Companies looking for innovative ideas to improve their products have what amounts to a free and easy focus group right at their fingertips with consumer comment sections on e-commerce websites like Amazon.
Weiguo Fan, professor of business analytics at the University of Iowa’s Tippie College of Business, says comment sections are loaded with information companies can use to improve their products, with customers giving ideas on how they think the product can be more useful.
“Mining product innovation ideas allows a manufacturer to proactively review customer opinion and unlock insights about new functionality and features that the market expects, in order to gain a competitive advantage,” says Fan. “This type of information is particularly important for product functionality improvement and new feature development from a manufacturer’s perspective.”
Finding those nuggets of consumer wisdom can be a challenge, though. Few companies have the resources to sift through tens or hundreds of thousands of comments across dozens of e-commerce sites, only a small number of which offer any kind of information that could be used for product innovation.
But Fan says machine learning might be able to help. An algorithm can be designed that looks for words and phrases that offer innovative ideas. The more reviews the algorithm analyzes, the more it can generate semantic and contextual representations of words, learning as it goes and becoming increasingly accurate in identifying comments that offer innovative ideas.
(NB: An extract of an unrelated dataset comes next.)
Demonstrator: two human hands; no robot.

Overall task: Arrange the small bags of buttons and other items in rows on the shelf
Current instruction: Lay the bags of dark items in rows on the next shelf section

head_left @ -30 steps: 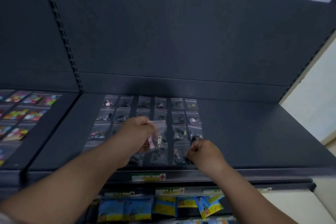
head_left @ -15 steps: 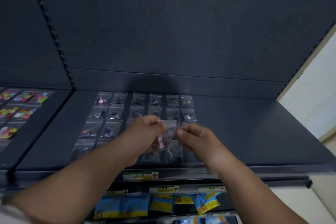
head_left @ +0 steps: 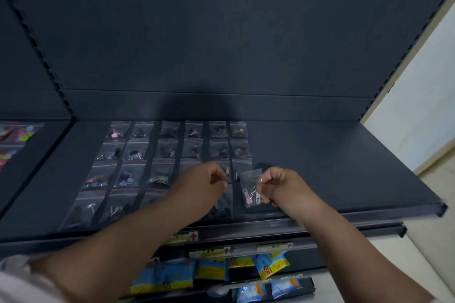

To test the idea, Fan and Min Zhang, a University of Iowa graduate student in informatics, developed an algorithm using machine learning methods and then used it to analyze 10,000 randomly selected comments from Amazon.com. The comments had already been manually reviewed by the researchers, who highlighted 243 sentences that suggested innovative ideas. The algorithm flagged 91 percent of those sentences.
Some of the reviews were more helpful than others. “I wish this pen had night vision and motion detection” is not likely an innovative idea that many companies are going to act on. But another comment suggesting that a child’s toy be made wider so it’s more stable for toddlers is something the company might be able to use.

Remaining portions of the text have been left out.